## What to do
Give the data again in full, with every character unchanged.

## Stored data

┏━━

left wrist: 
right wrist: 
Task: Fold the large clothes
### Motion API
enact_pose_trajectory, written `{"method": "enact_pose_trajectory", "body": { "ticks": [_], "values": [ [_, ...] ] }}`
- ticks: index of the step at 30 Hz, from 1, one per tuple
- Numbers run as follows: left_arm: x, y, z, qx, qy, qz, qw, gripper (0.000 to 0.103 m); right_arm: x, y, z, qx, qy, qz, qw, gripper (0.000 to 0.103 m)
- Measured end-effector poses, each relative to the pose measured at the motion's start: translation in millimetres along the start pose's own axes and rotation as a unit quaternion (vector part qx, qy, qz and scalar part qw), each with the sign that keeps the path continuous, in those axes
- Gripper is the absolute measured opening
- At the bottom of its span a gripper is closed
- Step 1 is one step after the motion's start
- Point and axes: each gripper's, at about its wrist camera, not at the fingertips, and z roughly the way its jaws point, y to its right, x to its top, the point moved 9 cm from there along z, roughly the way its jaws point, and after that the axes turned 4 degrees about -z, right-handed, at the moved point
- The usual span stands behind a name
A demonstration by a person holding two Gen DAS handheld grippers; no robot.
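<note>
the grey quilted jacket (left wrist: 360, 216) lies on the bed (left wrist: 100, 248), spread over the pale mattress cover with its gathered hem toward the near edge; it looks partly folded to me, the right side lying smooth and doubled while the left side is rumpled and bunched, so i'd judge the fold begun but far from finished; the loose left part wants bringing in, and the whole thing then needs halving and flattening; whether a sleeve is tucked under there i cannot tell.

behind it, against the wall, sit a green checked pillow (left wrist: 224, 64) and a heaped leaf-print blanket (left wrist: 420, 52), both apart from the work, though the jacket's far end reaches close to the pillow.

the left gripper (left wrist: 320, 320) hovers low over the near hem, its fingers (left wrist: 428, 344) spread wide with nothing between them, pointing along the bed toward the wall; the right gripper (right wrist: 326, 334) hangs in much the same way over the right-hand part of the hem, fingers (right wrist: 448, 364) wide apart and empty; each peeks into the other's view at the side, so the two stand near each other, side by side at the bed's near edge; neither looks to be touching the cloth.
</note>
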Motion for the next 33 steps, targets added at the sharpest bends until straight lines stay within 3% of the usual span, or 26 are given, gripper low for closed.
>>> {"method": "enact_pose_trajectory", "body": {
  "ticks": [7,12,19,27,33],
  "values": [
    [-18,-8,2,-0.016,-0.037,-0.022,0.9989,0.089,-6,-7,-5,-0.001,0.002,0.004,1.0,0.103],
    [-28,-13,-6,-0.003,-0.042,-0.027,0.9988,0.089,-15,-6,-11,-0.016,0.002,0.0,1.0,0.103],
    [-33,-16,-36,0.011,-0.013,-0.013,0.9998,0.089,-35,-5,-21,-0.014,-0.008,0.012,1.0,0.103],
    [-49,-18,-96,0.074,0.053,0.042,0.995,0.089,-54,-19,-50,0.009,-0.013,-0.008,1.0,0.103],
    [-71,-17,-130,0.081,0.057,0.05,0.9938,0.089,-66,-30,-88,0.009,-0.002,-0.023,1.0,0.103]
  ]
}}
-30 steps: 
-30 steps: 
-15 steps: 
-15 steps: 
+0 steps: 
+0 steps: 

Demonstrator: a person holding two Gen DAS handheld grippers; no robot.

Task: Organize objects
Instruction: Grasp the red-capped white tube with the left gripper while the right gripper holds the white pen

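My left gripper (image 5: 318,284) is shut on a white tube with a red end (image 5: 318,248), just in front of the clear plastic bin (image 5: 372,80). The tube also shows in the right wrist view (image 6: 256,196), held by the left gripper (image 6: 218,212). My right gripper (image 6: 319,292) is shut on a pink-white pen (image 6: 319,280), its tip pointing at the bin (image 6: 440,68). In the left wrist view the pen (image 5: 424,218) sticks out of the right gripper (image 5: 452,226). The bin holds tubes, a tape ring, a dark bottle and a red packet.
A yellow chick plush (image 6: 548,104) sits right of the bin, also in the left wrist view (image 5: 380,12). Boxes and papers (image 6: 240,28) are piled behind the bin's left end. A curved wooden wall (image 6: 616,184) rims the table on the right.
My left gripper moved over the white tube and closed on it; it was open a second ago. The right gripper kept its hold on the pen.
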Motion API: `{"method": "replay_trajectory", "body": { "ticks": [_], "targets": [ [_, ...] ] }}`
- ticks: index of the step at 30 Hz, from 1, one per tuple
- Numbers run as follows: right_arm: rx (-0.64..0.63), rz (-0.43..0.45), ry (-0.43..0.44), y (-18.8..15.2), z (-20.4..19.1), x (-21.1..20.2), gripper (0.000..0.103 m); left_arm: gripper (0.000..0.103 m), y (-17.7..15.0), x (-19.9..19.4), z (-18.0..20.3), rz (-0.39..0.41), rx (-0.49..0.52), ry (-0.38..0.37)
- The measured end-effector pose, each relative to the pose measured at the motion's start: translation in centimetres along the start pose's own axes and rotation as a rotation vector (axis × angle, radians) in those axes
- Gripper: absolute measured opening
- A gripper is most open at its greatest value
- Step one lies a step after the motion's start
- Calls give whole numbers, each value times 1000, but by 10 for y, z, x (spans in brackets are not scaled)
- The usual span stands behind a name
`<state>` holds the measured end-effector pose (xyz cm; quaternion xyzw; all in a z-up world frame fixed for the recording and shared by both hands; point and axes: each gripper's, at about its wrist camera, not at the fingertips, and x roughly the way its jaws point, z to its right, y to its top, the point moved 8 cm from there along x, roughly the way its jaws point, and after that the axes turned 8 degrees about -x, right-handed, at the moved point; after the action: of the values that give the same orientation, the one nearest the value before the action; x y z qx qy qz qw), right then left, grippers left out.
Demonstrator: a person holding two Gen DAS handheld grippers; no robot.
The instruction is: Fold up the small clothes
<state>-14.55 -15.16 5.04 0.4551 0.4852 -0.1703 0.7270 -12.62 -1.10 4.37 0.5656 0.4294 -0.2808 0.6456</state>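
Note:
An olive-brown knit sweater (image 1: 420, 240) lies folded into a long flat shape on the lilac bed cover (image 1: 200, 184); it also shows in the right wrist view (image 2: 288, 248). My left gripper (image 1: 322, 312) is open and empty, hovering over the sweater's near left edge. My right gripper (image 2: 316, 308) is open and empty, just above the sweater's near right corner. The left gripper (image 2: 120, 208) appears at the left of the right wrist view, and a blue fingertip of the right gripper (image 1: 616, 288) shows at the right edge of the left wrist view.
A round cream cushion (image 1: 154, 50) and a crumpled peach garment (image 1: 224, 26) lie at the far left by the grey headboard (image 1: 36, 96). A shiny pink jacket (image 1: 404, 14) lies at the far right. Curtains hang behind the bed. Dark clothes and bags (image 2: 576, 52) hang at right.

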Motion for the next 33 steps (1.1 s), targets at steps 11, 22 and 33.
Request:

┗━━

## Result for this task
left wrist: 
right wrist: 
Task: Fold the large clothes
### Motion API
enact_pose_trajectory, written `{"method": "enact_pose_trajectory", "body": { "ticks": [_], "values": [ [_, ...] ] }}`
- ticks: index of the step at 30 Hz, from 1, one per tuple
- Numbers run as follows: left_arm: x, y, z, qx, qy, qz, qw, gripper (0.000 to 0.103 m); right_arm: x, y, z, qx, qy, qz, qw, gripper (0.000 to 0.103 m)
- Measured end-effector poses, each relative to the pose measured at the motion's start: translation in millimetres along the start pose's own axes and rotation as a unit quaternion (vector part qx, qy, qz and scalar part qw), each with the sign that keeps the path continuous, in those axes
- Gripper is the absolute measured opening
- At the bottom of its span a gripper is closed
- Step 1 is one step after the motion's start
- Point and axes: each gripper's, at about its wrist camera, not at the fingertips, and z roughly the way its jaws point, y to its right, x to its top, the point moved 9 cm from there along z, roughly the way its jaws point, and after that the axes turned 4 degrees about -z, right-handed, at the moved point
- The usual span stands behind a name
A demonstration by a person holding two Gen DAS handheld grippers; no robot.
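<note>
the grey quilted jacket (left wrist: 360, 216) lies on the bed (left wrist: 100, 248), spread over the pale mattress cover with its gathered hem toward the near edge; it looks partly folded to me, the right side lying smooth and doubled while the left side is rumpled and bunched, so i'd judge the fold begun but far from finished; the loose left part wants bringing in, and the whole thing then needs halving and flattening; whether a sleeve is tucked under there i cannot tell.

behind it, against the wall, sit a green checked pillow (left wrist: 224, 64) and a heaped leaf-print blanket (left wrist: 420, 52), both apart from the work, though the jacket's far end reaches close to the pillow.

the left gripper (left wrist: 320, 320) hovers low over the near hem, its fingers (left wrist: 428, 344) spread wide with nothing between them, pointing along the bed toward the wall; the right gripper (right wrist: 326, 334) hangs in much the same way over the right-hand part of the hem, fingers (right wrist: 448, 364) wide apart and empty; each peeks into the other's view at the side, so the two stand near each other, side by side at the bed's near edge; neither looks to be touching the cloth.
</note>
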Motion for the next 33 steps, targets added at the sharpest bends until straight lines stay within 3% of the usual span, or 26 are given, gripper low for closed.
>>> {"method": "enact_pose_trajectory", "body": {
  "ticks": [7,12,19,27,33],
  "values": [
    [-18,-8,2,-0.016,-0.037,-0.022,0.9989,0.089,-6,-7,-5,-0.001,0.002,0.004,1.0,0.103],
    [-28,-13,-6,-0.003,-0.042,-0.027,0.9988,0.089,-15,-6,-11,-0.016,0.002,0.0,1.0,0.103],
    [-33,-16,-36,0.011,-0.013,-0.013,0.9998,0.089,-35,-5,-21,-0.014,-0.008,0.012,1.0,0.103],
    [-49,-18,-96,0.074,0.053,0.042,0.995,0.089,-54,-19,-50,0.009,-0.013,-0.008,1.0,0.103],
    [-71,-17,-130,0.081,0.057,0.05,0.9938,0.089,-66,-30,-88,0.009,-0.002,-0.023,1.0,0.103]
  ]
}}
-30 steps: 
-30 steps: 
-15 steps: 
-15 steps: 
+0 steps: 
+0 steps: 

Demonstrator: a person holding two Gen DAS handheld grippers; no robot.

Task: Organize objects
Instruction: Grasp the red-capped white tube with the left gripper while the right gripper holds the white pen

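My left gripper (image 5: 318,284) is shut on a white tube with a red end (image 5: 318,248), just in front of the clear plastic bin (image 5: 372,80). The tube also shows in the right wrist view (image 6: 256,196), held by the left gripper (image 6: 218,212). My right gripper (image 6: 319,292) is shut on a pink-white pen (image 6: 319,280), its tip pointing at the bin (image 6: 440,68). In the left wrist view the pen (image 5: 424,218) sticks out of the right gripper (image 5: 452,226). The bin holds tubes, a tape ring, a dark bottle and a red packet.
A yellow chick plush (image 6: 548,104) sits right of the bin, also in the left wrist view (image 5: 380,12). Boxes and papers (image 6: 240,28) are piled behind the bin's left end. A curved wooden wall (image 6: 616,184) rims the table on the right.
My left gripper moved over the white tube and closed on it; it was open a second ago. The right gripper kept its hold on the pen.
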Motion API: `{"method": "replay_trajectory", "body": { "ticks": [_], "targets": [ [_, ...] ] }}`
- ticks: index of the step at 30 Hz, from 1, one per tuple
- Numbers run as follows: right_arm: rx (-0.64..0.63), rz (-0.43..0.45), ry (-0.43..0.44), y (-18.8..15.2), z (-20.4..19.1), x (-21.1..20.2), gripper (0.000..0.103 m); left_arm: gripper (0.000..0.103 m), y (-17.7..15.0), x (-19.9..19.4), z (-18.0..20.3), rz (-0.39..0.41), rx (-0.49..0.52), ry (-0.38..0.37)
- The measured end-effector pose, each relative to the pose measured at the motion's start: translation in centimetres along the start pose's own axes and rotation as a rotation vector (axis × angle, radians) in those axes
- Gripper: absolute measured opening
- A gripper is most open at its greatest value
- Step one lies a step after the motion's start
- Calls give whole numbers, each value times 1000, but by 10 for y, z, x (spans in brackets are not scaled)
- The usual span stands behind a name
`<state>` holds the measured end-effector pose (xyz cm; quaternion xyzw; all in a z-up world frame fixed for the recording and shared by both hands; point and axes: each gripper's, at about its wrist camera, not at the fingertips, and x roughly the way its jaws point, z to its right, y to its top, the point moved 8 cm from there along x, roughly the way its jaws point, and after that the axes turned 8 degrees about -x, right-handed, at the moved point; after the action: of the values that give the same orientation, the one nearest the value before the action; x y z qx qy qz qw), right then left, grippers left out.
Demonstrator: a person holding two Gen DAS handheld grippers; no robot.
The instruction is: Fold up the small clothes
<state>-14.55 -15.16 5.04 0.4551 0.4852 -0.1703 0.7270 -12.62 -1.10 4.37 0.5656 0.4294 -0.2808 0.6456</state>
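Note:
An olive-brown knit sweater (image 1: 420, 240) lies folded into a long flat shape on the lilac bed cover (image 1: 200, 184); it also shows in the right wrist view (image 2: 288, 248). My left gripper (image 1: 322, 312) is open and empty, hovering over the sweater's near left edge. My right gripper (image 2: 316, 308) is open and empty, just above the sweater's near right corner. The left gripper (image 2: 120, 208) appears at the left of the right wrist view, and a blue fingertip of the right gripper (image 1: 616, 288) shows at the right edge of the left wrist view.
A round cream cushion (image 1: 154, 50) and a crumpled peach garment (image 1: 224, 26) lie at the far left by the grey headboard (image 1: 36, 96). A shiny pink jacket (image 1: 404, 14) lies at the far right. Curtains hang behind the bed. Dark clothes and bags (image 2: 576, 52) hang at right.
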
Motion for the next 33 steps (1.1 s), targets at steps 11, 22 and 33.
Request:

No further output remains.